Adjusting for team power/SOS in NCAAF when examining box score variables

brettd · 07-03-13 09:37 AM

I'm looking at trying to incorporate some sort of methodology in the adjustment/standardization of NCAAF box score variables to in order to project these variable outputs when going forward in time. Commonly you can come across a team that has run up its box score outputs against big dogs, which distorts box score match up analysis against a team that has had a recent run against more tougher rivals.

My initial idea is to incorporate a basic efficiency +/- system by regressing dog/faves performances for any box score metric against what has been historically achieved at that spread.

EG:

A regression equation shows the average +5 dog has a rushing yards differential of -50. Team X in its previous game as a +5 dog had a rushing differential of -40. Therefore, team X has a prior week 'ATS efficiency adjusted' metric of +10.

What's the pros/cons to this approach? What are some better ways of looking at this problem?

brettd · 07-03-13 11:47 PM

No one have any ideas on this?

yak merchant · 07-04-13 01:26 AM

Originally Posted by brettd

No one have any ideas on this?

I'll play and I'm sure my answer will be of no help. I guess it depends on how you feel about using the number you are trying to beat as an input into your model. I'm not going to say using line history never has value, but for me basing adjustments on it kind of defeats the point of doing SOS adjustments especially if you are analyzing underlying stats and not scores. For me the whole scenario I'm trying to exploit is historical results that seem consistent with the lines issued, but due to analyzing the stats and adjusting for SOS in isolation from the line I can hopefully identify some value. Most importantly for me comparing the stats to the lines still doesn't solve the big anomalies in the data that derail good models.

It may "Smooth" the data, but regardless of the line, when a game is a blowout weird things happen. Now yes blowouts are more likely to happen in games with big lines, but think about the following two scenarios:

Team A is playing Team B at home Team A is favored by 21
Team A wins 27-7 offense gains 4.1 YPC and gains 7.0 YPA and their defense gives up 3.0 YPC and 5.0 YPA

Team C is playing Team D at home Team C is favored by 21
Team C wins 42-23 offense gains 3.7 YPC and gains 6.5 YPA and their defense gives up 3.1 YPC and 8.0 YPA

If Team C plays Team A if you just use the final stats and the line history to build your model. Your model will spit out Team A winning almost every time.

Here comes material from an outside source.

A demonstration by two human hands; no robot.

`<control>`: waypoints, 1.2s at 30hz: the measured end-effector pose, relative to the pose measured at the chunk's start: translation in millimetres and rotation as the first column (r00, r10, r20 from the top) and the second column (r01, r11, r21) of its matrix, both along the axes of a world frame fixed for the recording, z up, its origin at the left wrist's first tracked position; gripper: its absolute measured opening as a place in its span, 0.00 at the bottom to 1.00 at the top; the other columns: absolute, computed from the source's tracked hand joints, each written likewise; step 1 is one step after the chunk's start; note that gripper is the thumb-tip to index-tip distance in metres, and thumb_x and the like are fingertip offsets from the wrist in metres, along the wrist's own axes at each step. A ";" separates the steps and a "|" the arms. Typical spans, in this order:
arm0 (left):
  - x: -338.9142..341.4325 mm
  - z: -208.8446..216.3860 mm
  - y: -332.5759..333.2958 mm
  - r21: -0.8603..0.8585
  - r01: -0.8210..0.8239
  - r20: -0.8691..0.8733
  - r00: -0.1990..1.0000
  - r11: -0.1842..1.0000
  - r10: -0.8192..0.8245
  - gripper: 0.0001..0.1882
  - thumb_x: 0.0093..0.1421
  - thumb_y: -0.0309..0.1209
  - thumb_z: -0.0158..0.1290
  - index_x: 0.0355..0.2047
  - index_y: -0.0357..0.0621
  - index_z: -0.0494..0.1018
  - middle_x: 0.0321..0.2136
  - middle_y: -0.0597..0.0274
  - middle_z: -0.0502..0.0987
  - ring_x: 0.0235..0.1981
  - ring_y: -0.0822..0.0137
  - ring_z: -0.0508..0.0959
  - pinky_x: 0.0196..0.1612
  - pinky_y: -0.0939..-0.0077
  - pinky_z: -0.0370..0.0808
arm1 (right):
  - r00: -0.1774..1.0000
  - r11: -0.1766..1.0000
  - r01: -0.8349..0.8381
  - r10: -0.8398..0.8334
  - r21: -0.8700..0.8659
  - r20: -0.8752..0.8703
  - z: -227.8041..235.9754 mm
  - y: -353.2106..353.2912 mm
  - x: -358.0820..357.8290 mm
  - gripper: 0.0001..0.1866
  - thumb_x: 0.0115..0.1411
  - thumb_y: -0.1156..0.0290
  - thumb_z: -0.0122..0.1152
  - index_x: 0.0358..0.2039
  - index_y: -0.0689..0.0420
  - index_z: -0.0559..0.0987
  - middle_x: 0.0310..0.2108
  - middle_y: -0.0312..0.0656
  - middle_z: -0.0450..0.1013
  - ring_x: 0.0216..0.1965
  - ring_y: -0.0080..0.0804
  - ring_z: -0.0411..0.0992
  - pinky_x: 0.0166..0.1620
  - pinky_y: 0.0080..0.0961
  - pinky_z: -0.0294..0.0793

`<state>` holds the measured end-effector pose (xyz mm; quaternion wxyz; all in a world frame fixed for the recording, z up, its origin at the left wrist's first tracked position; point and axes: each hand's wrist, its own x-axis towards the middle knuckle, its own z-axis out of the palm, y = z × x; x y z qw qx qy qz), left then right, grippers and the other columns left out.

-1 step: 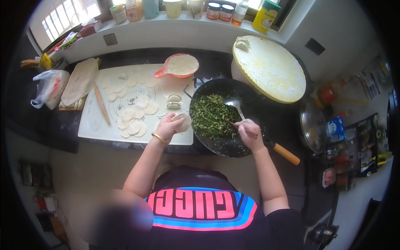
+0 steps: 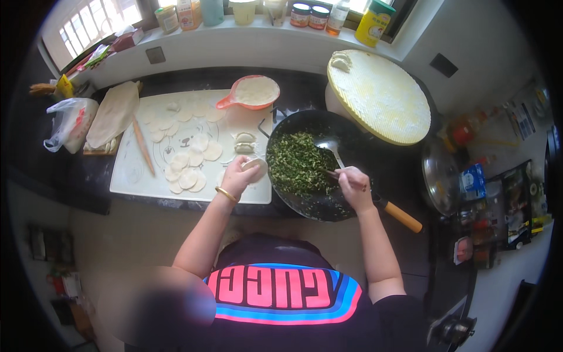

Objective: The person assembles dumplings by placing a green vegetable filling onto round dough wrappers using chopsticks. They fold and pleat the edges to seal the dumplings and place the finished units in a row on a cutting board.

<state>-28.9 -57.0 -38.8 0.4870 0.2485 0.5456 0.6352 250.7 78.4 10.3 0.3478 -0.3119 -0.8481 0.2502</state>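
My left hand is closed on the edge of a round dumpling wrapper above the front right of the white mat. In my right hand, fingers wrapped, is a pair of dark chopsticks, their tips at the chopped green filling. That filling lies in a black wok with a wooden handle, and a metal spoon rests in it. Beyond my left hand, a few folded dumplings sit on the mat. Several flat round wrappers lie to the left.
A rolling pin lies on the white mat. Behind are an orange-red scoop of flour and a round ridged tray with dumplings at its edge. A plastic bag and a covered board stand left; jars line the sill.
My right hand has shifted very slightly right with the chopsticks. My left hand and the wrapper have moved a touch.
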 end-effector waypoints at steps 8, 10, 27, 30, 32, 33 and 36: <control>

However if I tell you that Team A was winning 10-7 at half in the first game and the game wasn't decided until the 4th quarter and there was a pick 6 in the last minute to take the score from 20-7 to 27-7

and

That TEAM C was winning 42-3 at half time and put in the second string in the second half and did nothing but run dives on offense and play prevent on defense..

would you still want to wager on Team A?

Granted these are extreme examples on a single set of games but scenarios like this are the hardest to model around. Over the years the most troublesome scenario for my model has always been.

Crappy sun-belt team G is just starting league play and has played Oregon and Nebraska, and Troy in their first three games.

Crappy sub-belt team H played Memphis, North Texas and Duke in their first 3.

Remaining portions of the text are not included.